■ Task objective ■
The expected result is an exact restatement of the data, free of pictures.
☆ ☆ ☆ ☆ ☆
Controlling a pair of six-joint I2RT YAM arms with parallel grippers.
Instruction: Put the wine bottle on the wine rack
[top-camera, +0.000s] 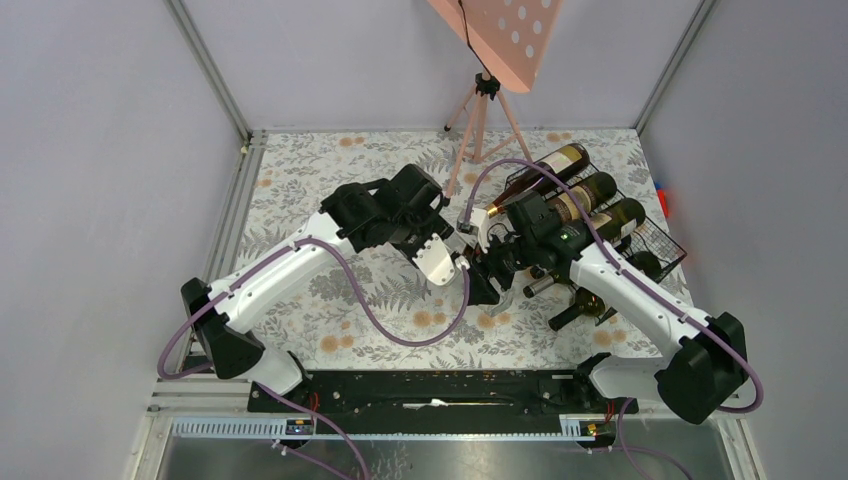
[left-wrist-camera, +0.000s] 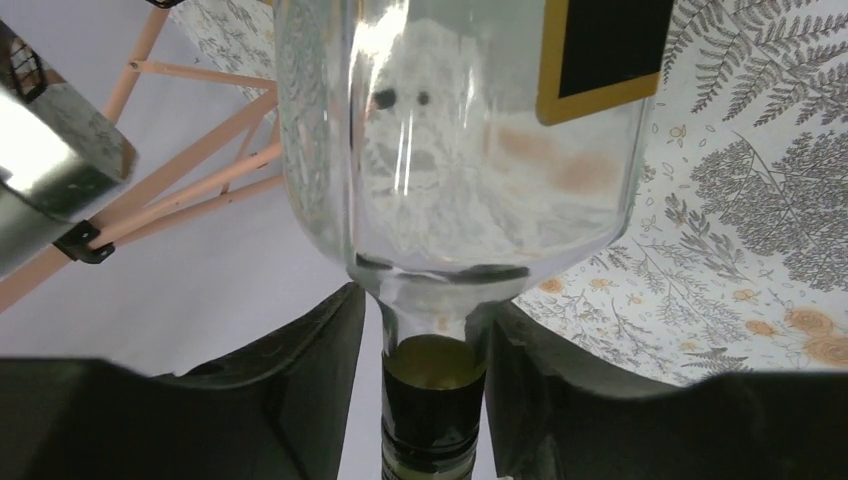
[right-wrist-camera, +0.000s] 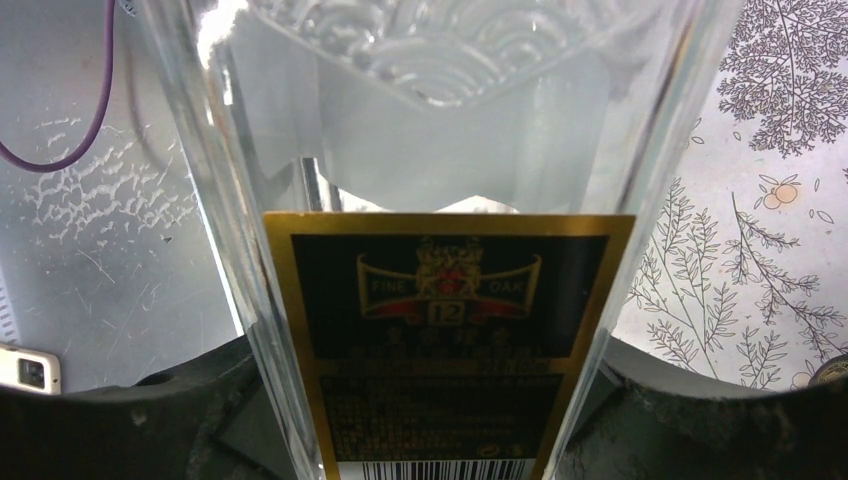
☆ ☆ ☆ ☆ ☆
■ Task output ■
Controlling a pair of six-joint I2RT YAM arms with parallel grippers.
Instruction: Put the wine bottle on the wine rack
[top-camera, +0.000s] 
[left-wrist-camera, +0.000s] 
[right-wrist-camera, +0.000s] 

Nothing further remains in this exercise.